=== Begin Enclosure ===

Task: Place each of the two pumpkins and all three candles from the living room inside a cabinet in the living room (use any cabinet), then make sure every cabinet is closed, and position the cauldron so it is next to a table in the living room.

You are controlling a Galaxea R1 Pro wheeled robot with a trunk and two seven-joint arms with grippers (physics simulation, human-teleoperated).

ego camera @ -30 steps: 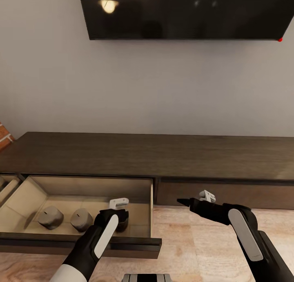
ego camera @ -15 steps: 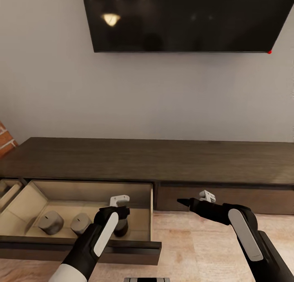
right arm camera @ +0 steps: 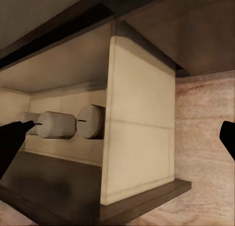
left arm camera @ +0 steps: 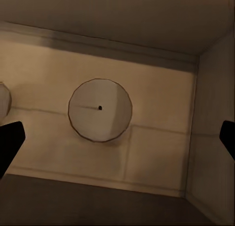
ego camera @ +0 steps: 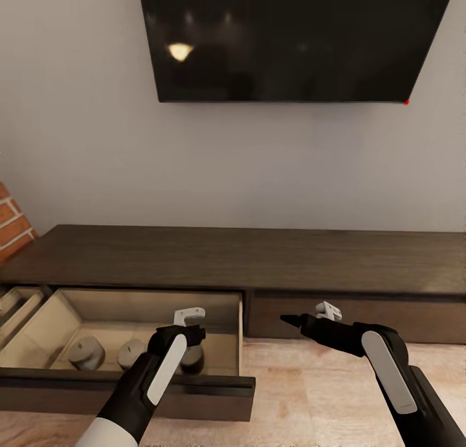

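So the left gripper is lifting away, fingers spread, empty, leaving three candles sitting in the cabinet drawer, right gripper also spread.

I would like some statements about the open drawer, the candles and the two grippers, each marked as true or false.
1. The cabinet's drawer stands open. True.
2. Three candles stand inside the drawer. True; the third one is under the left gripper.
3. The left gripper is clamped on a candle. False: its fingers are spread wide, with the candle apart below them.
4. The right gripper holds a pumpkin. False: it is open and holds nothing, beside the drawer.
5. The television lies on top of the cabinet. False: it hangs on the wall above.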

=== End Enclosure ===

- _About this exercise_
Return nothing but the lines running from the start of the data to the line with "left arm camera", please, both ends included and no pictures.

- _Problem solution_
Task: Place each of the two pumpkins and all three candles from the living room inside a cabinet in the living room (use any cabinet), then make sure every cabinet is closed, and position the cauldron so it is next to a table in the living room.

You are controlling a Galaxea R1 Pro wheeled robot with a trunk and two seven-joint arms with grippers (physics simulation, human-teleoperated).

ego camera @ -30 steps: 
ego camera @ -15 steps: 
right arm camera @ +0 steps: 
left arm camera @ +0 steps: 

The exercise requires no further answer.